Al bianco frizzante si era in un vicolo all’ombra della città dei gelati, pensa che bello una città e una gelateria procapite. Eravamo lì, zuppa di pane, seppioline, storditi ancora dalla notte del rito pagano, del rito sciamanico del nostro Nick Cave.
Due ore dopo una lontana, non troppo, aria di mare in città, pensa , che bello, una città e mare e fiume, faceva un caldo porco e l’amicizia stendeva pizzette torte di riso e due, dico due, bottiglie in tre. Una in mio onore, falanghina.
Due ore dopo guardavo il fiume e un levriero afghano, l’eleganza dei levrieri afghani e di quelle bevandone con la mentuccia dentro. Non dirmi che ne berresti un altro, certo che sì, il secondo giro è il mio, molla giù, mentre il tramonto dorava sogni di chiatte sul fiume. E dorava il frittino, eh.
E l’amicizia. Che ha tante sfumature, che quella che mi piace di più ormai non parla neanche piú, ascolta, ascolta chi non deve per forza raccontare una storia dall’inizio. Si può partire a metà, si può guardarsi e basta. Volete stare qui o vi fo andare sui gomiti in stazione? La prossima volta, sto, sto su sto lungofiume così leggiadro.
Reggi eh, te, quali sono i versi più belli della letteratura italiana fatta eccezione per le terzine dantesche eh, com’ero convincente, pupille dilatate e fresche le mia parole ne la sera ti sien come il fruscio che fanno le foglie. Di menta nel mojito.

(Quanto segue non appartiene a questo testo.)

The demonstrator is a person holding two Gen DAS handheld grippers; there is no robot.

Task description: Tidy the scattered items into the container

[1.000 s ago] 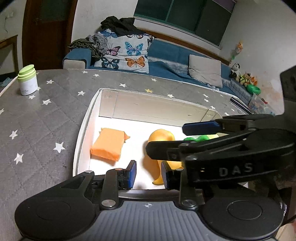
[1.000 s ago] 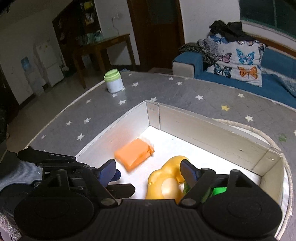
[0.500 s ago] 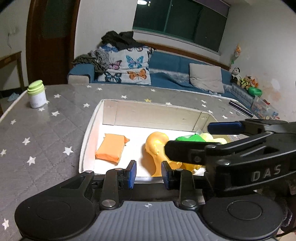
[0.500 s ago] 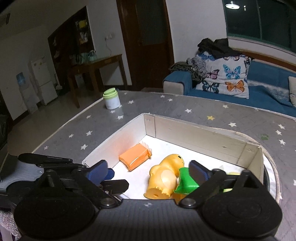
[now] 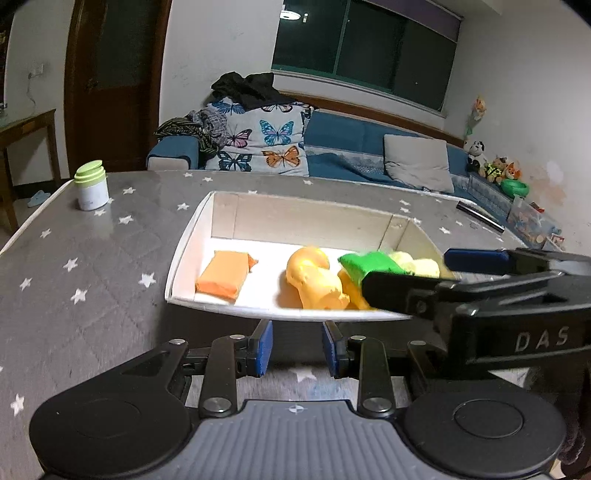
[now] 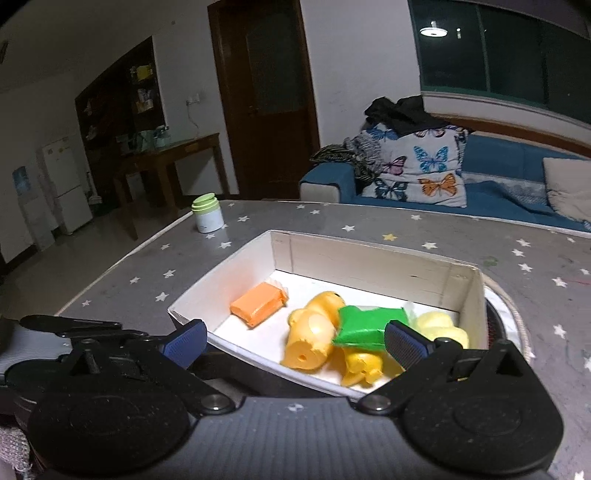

E l’amicizia, andate e ritorni, andate tutti dove vi pare, con chi vi pare, andate e tornate e raccontate ma fatelo in silenzio, per meraviglia, non per segnare un territorio. Se volessi un cane, forse vorrei un levriero.
Un’ora dopo nella città del gelato dolce e dei grandi concerti non è che si possa andare a dormire senza la finocchiona e un rosso di Lucchesia, che rosso sia. Che notte sia, keep on pushing it.
Push the sky away.
Grazie a chi c’era e che sorride e che carezza le dita su biglietti di concerti, a chi ha la regola se sono amici non meno di due, (bocce), grazie.
Grazie a una regione che se la prendi per angoli, è ancora sincera.
Ps. Ellosò che manca il referente, amica di animo zingaro, ma se ne trovi un zichinin è tutto per te. Mi mancava, un venerdì. Così.
si, l’alcol elimina i freni inibitori, e anche le frizioni..qualcosa si capisce, ma solo perchè io son malato, di oscurità 🙂
Questa volta rEferisco tutto. Ma sono privilegiata, ho il decrittatore…! 😉
Effettivamente, GG, senza decrittatore ho qualche difficoltà. Ma l’unica cosa importante è che vada bene a te, non che noi capiamo (troppo). Poi se si vuole c’è sempre tempo…
Ciao !
Anonimo SQ
Mi consolo…non sono l’unica a cui manca il bandolo, ma mi sembra che sia tutto ok 😉
Certe serate non hanno il bandolo. Vivono di luce propria, di amicizia e di mojito. Grazie al cielo. A me piace troppo come scrivi. Te l’avevo già detto?
andar sui gomiti in cotanta compagnia lo farei anch’io 🙂
Che belle quelle serate dove puoi dire le cose partendo dalla metà e gli altri ti capiscono anche se dici solo mezzi e balbettati suoni! Col vinello poi è tutto più cordiale e se gli amici sono quelli di sempre basta cominciare a ridere e si ride per niente. Per amicizia e complicità..a volte di niente, ma quegli amici son complici 😉
“non parla neanche piú, ascolta, ascolta chi non deve per forza raccontare una storia dall’inizio. Si può partire a metà, si può guardarsi e basta”
La conosco! Che fortuna che la conosco!
che belle le sere d’estate con un bicchiere e un amico (o più) davanti – lo spazio e il tempo per essere se stessi e basta
le amicizie che non parlano sono sempre le migliori, pezzi di storie in disordine che si mescolano, e il resto è solo stare insieme.
E quanta passione e leggerezza in una sola sera. Ecco, una sera così mi pare di iniziazione per chi deve rinascere.
certe sere un mojito tira un racconto e un silenzio tira un sorriso. belle quelle sere.